Review for NeurIPS paper: Batched Coarse Ranking in Multi-Armed Bandits

NeurIPS 2020

Batched Coarse Ranking in Multi-Armed Bandits

Review 1

Summary and Contributions: This paper considers the problem of coarse ranking in multi armed bandits which is a generalization of the top-k arm identification problem. GIven (m_1, \cdots, m_k), the problem is to partition arms into clusters such that cluster i has size m_i and all arms in cluster i are better than all arms in cluster j for i<j. The goal is to minimize the number of arm pulls as well as the number of rounds of interaction with the feedback generating oracle. The paper considers two different settings: (1) a fixed budget setting where there is a fixed budget T for number of arm pulls and a budget R for number of rounds of interaction and the algorithm needs to maximize the probability of correctness; (2) a fixed confidence setting where the algorithm needs to output the correct coarse ranking with a confidence of at least \delta, while minimizing the number of pulls and rounds. The paper gives two algorithms, one for each of these settings. The paper also gives theoretical guarantees on the performance of these algorithms, giving bounds for the number of pulls/rounds and the probability of correctness. Lower bounds for both these settings are also discussed. The paper also includes an experimental evaluation of the proposed algorithms against several baselines, giving validation to the theoretical findings. ********* Post-Rebuttal ************ After reading the authors response I have decided to keep my score unchanged.

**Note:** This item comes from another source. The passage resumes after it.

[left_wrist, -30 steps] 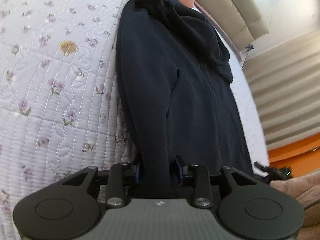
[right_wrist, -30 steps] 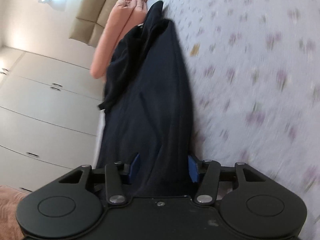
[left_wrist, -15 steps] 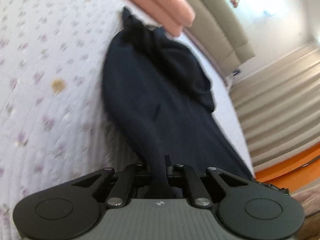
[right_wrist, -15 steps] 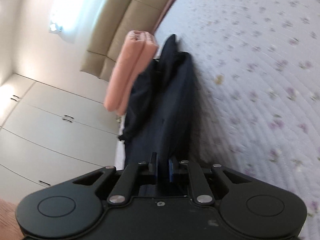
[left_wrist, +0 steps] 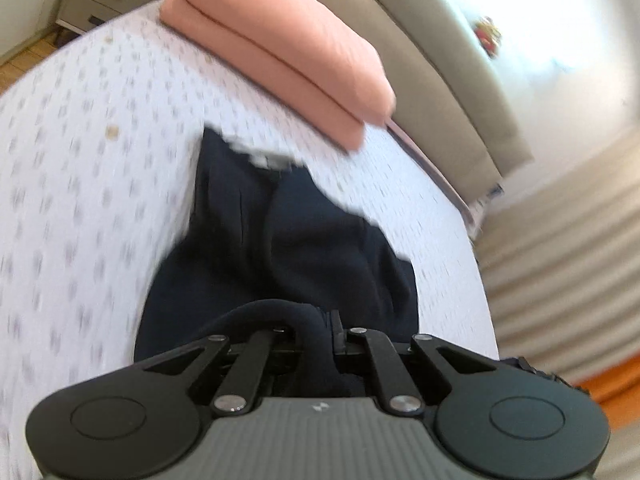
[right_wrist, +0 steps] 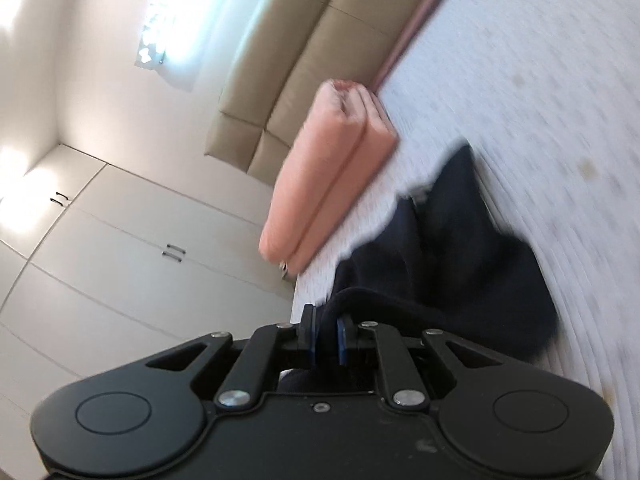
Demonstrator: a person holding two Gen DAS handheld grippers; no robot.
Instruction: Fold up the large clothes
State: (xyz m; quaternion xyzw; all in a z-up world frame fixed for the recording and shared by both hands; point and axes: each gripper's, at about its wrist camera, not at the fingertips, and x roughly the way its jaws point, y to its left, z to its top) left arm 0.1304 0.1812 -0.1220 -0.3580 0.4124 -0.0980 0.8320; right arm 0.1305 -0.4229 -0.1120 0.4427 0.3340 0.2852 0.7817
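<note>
We have the navy jacket (left_wrist: pixel 280 248) pinched at its near hem in both grippers: the left gripper (left_wrist: pixel 320 330) is clamped tight on a fold of cloth, and the right gripper (right_wrist: pixel 326 338) has its blue pads nipped on another bunch. The rest of the jacket lies on the floral quilt (left_wrist: pixel 80 200), its collar end just short of the pink folded blanket (left_wrist: pixel 280 48). We judge it soft, limp and moderately heavy, best held by hem corners.
</note>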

Strengths: The main contribution of the paper are the upper bound results. For the fixed budget setting the paper effectively shows that one can reduce the number of (active) arms by a factor of n^{1/R} in each round and increase the budget for each arm accordingly. In doing so one will incur an additional factor of n^{1/R} as compared to the best fully adaptive algorithm. Overall, I think that the paper provides a clean set of results for an important problem. However, the results are not that surprising given the amount of existing work in this field (see below).

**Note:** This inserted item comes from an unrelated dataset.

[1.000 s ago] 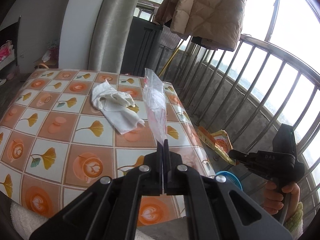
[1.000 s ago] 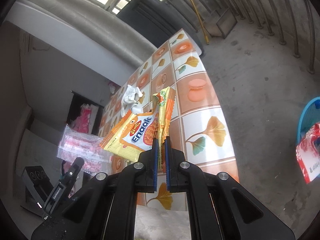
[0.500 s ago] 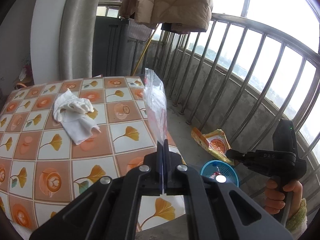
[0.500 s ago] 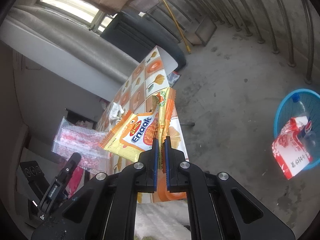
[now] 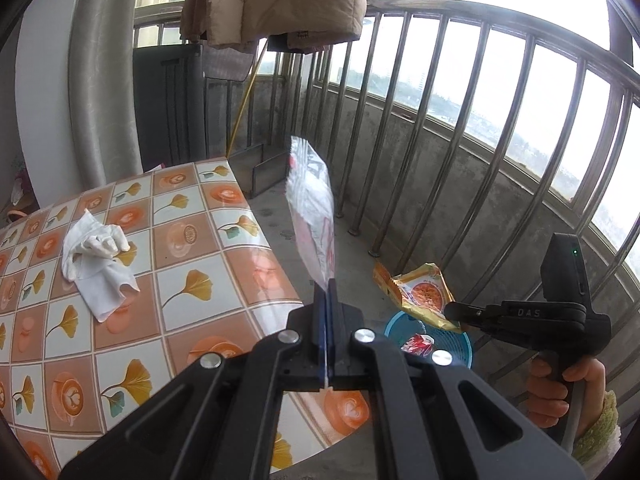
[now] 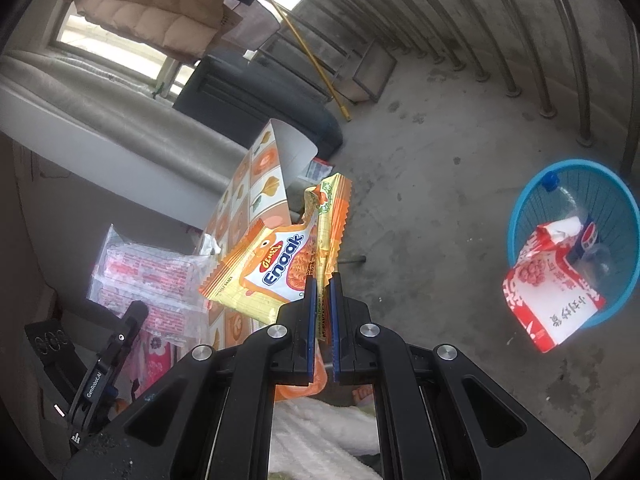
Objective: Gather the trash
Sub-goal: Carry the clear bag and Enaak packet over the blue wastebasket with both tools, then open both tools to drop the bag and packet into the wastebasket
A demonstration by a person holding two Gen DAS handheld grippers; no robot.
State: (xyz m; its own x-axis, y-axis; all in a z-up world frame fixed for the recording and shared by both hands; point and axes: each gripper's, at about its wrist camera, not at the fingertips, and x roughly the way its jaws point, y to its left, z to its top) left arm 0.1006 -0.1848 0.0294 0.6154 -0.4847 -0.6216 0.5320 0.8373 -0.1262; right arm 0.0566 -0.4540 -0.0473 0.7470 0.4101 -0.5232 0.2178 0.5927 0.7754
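Right wrist view: right tongs (image 6: 321, 288) clamp "Enaak" wrapper (image 6: 276, 268); left tongs (image 5: 326, 300) clamp clear bag (image 5: 312, 208).

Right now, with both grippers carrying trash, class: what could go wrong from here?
The right gripper holds the noodle wrapper by one edge, off to the side of the blue basket; it could drop onto the floor. A red-and-white bag already overhangs the basket rim, so added trash may slide off.

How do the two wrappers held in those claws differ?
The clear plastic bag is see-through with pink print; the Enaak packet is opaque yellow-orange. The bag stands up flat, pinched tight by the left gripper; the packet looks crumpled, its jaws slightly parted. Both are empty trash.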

Weaknesses: 1. There have been several results on the problems of batched top-k ranking and fully adaptive coarse ranking in recent years. From that point of view the results in this paper are not particularly surprising. Even the idea that one can reduce the size of active arm set by a factor of n^{1/R} has appeared in [37] for the problem of collaborative top-1 ranking. However, the main novelty in this paper seems to be the application of this idea for the problem of coarse ranking using a successive-accepts-and-rejects type algorithm. 2. Also, proving lower bounds for round complexity is the major chuck of work involved in proving results for batched ranking problems. However, this paper exploits an easy reduction from the problem of collaborative ranking, and hence, the lower bound results follow as an easy corollary of these collaborative ranking results.

Correctness: To the best of my knowledge, all claims and methods in the paper are correct. The empirical methodology is also correct.

Clarity: The paper is well written.

Relation to Prior Work: The prior work has been discussed.

Reproducibility: Yes

Additional Feedback: 1. While reading the paper I found that it was easy for me to get lost in the notation, particularly in the proof of Theorem 2. It would be easier if the authors simplify the notation a bit, or perhaps give a proof overview before giving the complete proof. 2. Another setting of interest might be a hybrid of fixed confidence and budget setting, where a fixed confidence \delta for correctness and fixed budget R for the number of rounds are given, and the goal is to minimize the number of pulls.

Review 2

Summary and Contributions: This paper studies coarse ranking in the limited adaptivity / batched setting. In this setting, the learner is allowed a limited number of policy changes. The paper studies both the fixed budget and fixed confidence setting. They propose and analyze algorithms in these settings, and show that their algorithms are tight. == After rebuttal == I have read through the authors' rebuttal and maintain my rating.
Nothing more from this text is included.